Minnesota Statutes 2013 Supplement, section 626.556, subdivision 2, is amended to read:

Subd. 2.

Definitions.

As used in this section, the following terms have the meanings given them unless the specific content indicates otherwise:

(a) "Family assessment" means a comprehensive assessment of child safety, risk of subsequent child maltreatment, and family strengths and needs that is applied to a child maltreatment report that does not allege substantial child endangerment. Family assessment does not include a determination as to whether child maltreatment occurred but does determine the need for services to address the safety of family members and the risk of subsequent maltreatment.

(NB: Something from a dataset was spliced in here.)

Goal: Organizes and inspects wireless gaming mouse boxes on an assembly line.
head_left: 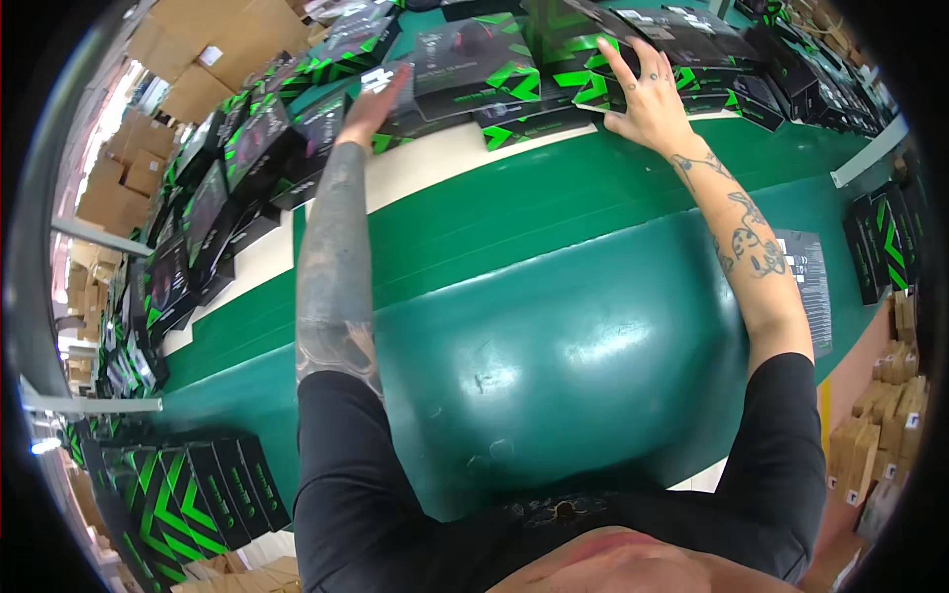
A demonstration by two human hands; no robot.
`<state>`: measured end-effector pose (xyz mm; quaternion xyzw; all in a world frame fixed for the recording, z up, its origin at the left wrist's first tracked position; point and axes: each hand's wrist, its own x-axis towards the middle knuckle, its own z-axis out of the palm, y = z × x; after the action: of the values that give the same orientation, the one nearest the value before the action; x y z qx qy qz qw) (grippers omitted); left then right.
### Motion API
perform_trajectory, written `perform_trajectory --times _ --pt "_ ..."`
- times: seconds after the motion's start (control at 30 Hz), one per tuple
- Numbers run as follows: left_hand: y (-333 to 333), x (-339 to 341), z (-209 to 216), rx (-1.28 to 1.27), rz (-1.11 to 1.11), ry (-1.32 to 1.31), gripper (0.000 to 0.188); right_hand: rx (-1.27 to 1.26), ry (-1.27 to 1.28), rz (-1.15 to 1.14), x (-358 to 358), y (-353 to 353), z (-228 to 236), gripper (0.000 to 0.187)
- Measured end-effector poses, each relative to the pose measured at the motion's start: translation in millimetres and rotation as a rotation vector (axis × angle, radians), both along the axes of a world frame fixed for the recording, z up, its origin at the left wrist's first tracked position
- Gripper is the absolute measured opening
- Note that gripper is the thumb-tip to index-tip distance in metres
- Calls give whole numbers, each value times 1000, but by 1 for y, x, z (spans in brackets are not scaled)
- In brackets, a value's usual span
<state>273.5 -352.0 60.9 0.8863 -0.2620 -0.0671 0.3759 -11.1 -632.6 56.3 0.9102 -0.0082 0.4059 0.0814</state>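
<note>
Both my arms reach forward over the green worktable (554, 346) to black-and-green product boxes at the far side. My left hand (379, 107) is seen edge-on, somewhat blurred, its fingers stretched out beside the left end of a large black box (474, 64). I cannot tell whether it touches that box. My right hand (652, 104) has its fingers spread, over the front of stacked boxes to the right; nothing shows in its grasp. Behind its fingertips a dark box (573, 30) looks smeared by motion. A flatter box (534, 127) lies below the large one.
More black-and-green boxes (262, 148) line the left side. Upright boxes stand at the lower left (183, 499) and at the right edge (883, 242). A grey printed sheet (809, 296) lies by my right forearm. Brown cartons (208, 59) are piled beyond the table.
</note>
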Motion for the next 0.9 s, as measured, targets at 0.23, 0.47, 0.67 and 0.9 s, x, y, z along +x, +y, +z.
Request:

(b) "Investigation" means fact gathering related to the current safety of a child and the risk of subsequent maltreatment that determines whether child maltreatment occurred and whether child protective services are needed. An investigation must be used when reports involve substantial child endangerment, and for reports of maltreatment in facilities required to be licensed under chapter 245A or 245B 245D; under sections 144.50 to 144.58 and 241.021; in a school as defined in sections 120A.05, subdivisions 9, 11, and 13, and 124D.10; or in a nonlicensed personal care provider association as defined in sections 256B.04, subdivision 16, and 256B.0625, subdivision 19a.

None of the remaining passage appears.